MyoBs Are Associated with the Myosin-Driven Cargo Membranes

To characterize the pattern of subcellular localization of MyoB1 and MyoB2, we tagged each of these proteins by fusing YFP to their C termini. The modified genomic clones of MYOB1 (AT1go88oo) and MYOB2 (At1g70750), including their native promoters, were transformed into the Arabidopsis myob1 and myob2 gene knockout backgrounds (see below), respectively, in order to express the MyoB1-YFP and MyoB2-YFP to levels similar to those of wild-type MyoB1 and MyoB2. Confocal laser scanning microscopy (CLSM) using plants expressing MyoB1-YFP or MyoB2-YFP revealed motile “beads-on-a-string” structures in elongated leaf epidermal cells (Figure 2A; see Supplemental Movies 1 and 2 online) that closely resembled those described for myosin XI-K:YFP (Peremyslov et al., 2012). This pattern was observed in over 90% of the imaged cells (n ≥ 20).

Figure 2. — Subcellular Localization of MyoB1-YFP and MyoB2-YFP.

**(A)** Confocal images of leaf midvein epidermal cells expressing MyoB1-YFP, MyoB2-YFP, and YFP-MyoB7 in *myob1* and *myob2* genetic backgrounds, respectively.

**(B)** Analogous images of the root epidermal cells expressing MyoB1-YFP and MyoB2-YFP in *myob1* and *myob2* genetic backgrounds, respectively.

**(C)** and **(D)** Confocal images of growing **(C)** and mature **(D)** root hairs expressing MyoB1-YFP and MyoB2-YFP.

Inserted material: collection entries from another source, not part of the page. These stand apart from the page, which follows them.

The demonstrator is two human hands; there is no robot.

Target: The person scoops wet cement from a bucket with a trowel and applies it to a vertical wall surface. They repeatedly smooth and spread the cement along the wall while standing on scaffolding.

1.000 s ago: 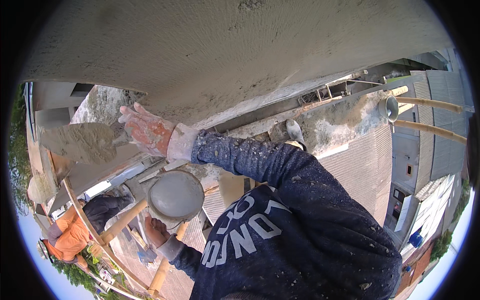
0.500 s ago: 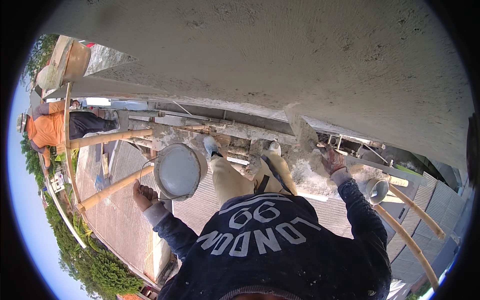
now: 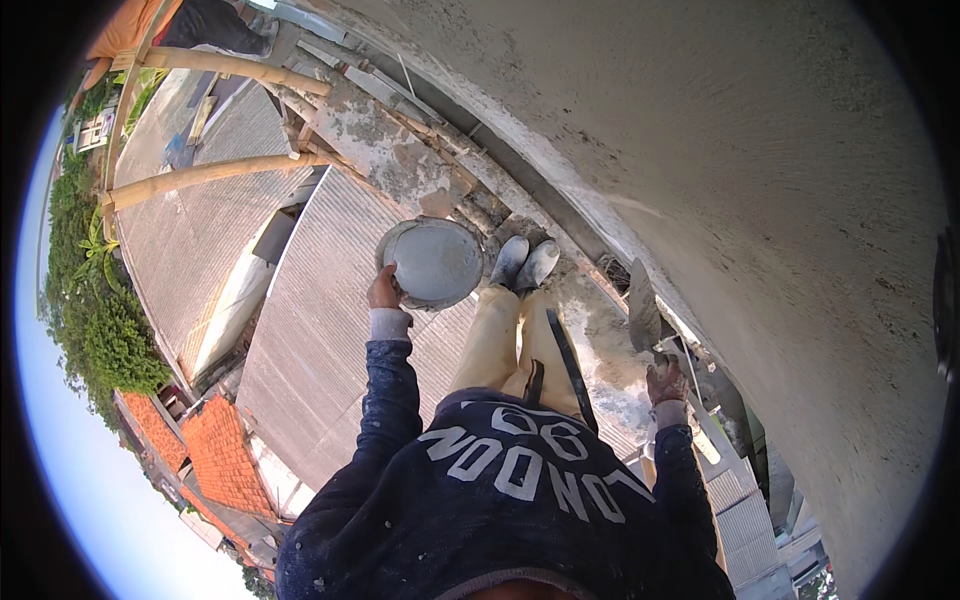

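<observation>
My left hand [image 3: 386, 288] grips a round bucket [image 3: 430, 262] of grey wet mix at its near left side, out over the drop beside my legs. My right hand [image 3: 666, 384] is closed on the handle of a mortar-smeared trowel [image 3: 642, 305], its blade beside the grey plastered wall [image 3: 780, 200] on my right. My boots [image 3: 522, 262] stand together on a narrow, stained concrete ledge [image 3: 375, 145] running along the wall's foot.
Bamboo poles [image 3: 215, 175] form scaffolding on the left, where a co-worker in orange and dark trousers [image 3: 205, 25] is partly visible at the top edge. Below lie corrugated roofs [image 3: 335, 300], orange tiled roofs [image 3: 225, 455] and trees [image 3: 120, 340]. A dark gap runs along the wall's foot.
My right hand has swung from across my body at upper left down to my right with the trowel. The view has turned, and the bucket now sits higher, nearer my boots.
</observation>
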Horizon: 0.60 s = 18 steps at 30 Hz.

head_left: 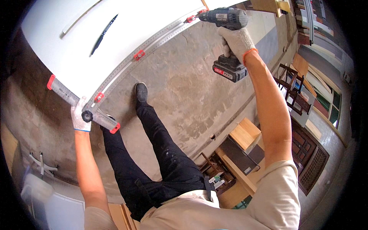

**(E)** Subcellular fractionation of leaf extracts from *myob1 MyoB1-YFP* plants. The 1000 g and 100,000 g supernatants (1Kg SN and 100Kg SN, respectively) and the pellets in the presence (+) or absence (−) of Triton X-100 were analyzed using immunoblotting with GFP-specific monoclonal antibody. Arrows at the left show protein marker positions with their molecular mass in kilodaltons; red asterisks mark full-size protein bands; bands of lower molecular mass probably correspond to protein degradation products.

Because the TM of MyoB7 is located at the C terminus of the protein, the genomic clone of At5g06560 was modified to accommodate a YFP tag downstream of the translation initiation codon. The resulting YFP-MYOB7 clone was transformed into Arabidopsis, and YFP-MyoB7 localization in the leaf epidermal cells was examined by CLSM. As shown in Figure 2A (right panel) and Supplemental Movie 3 online, this reporter tagged motile bodies whose appearance was similar to those tagged by MyoB1-YFP and Myob2-YFP. Interestingly, these bodies were much more sparse compared with the denser flow of the MyoB1-YFP– or MyoB2-YFP–tagged bodies. This outcome suggested that the cargoes driven by interactions between myosins XI-K/XI-1 and MyoB1 and MyoB2 on one hand, and those driven by the interaction between myosin XI-I and MyoB7 on the other hand, might perform distinct functions.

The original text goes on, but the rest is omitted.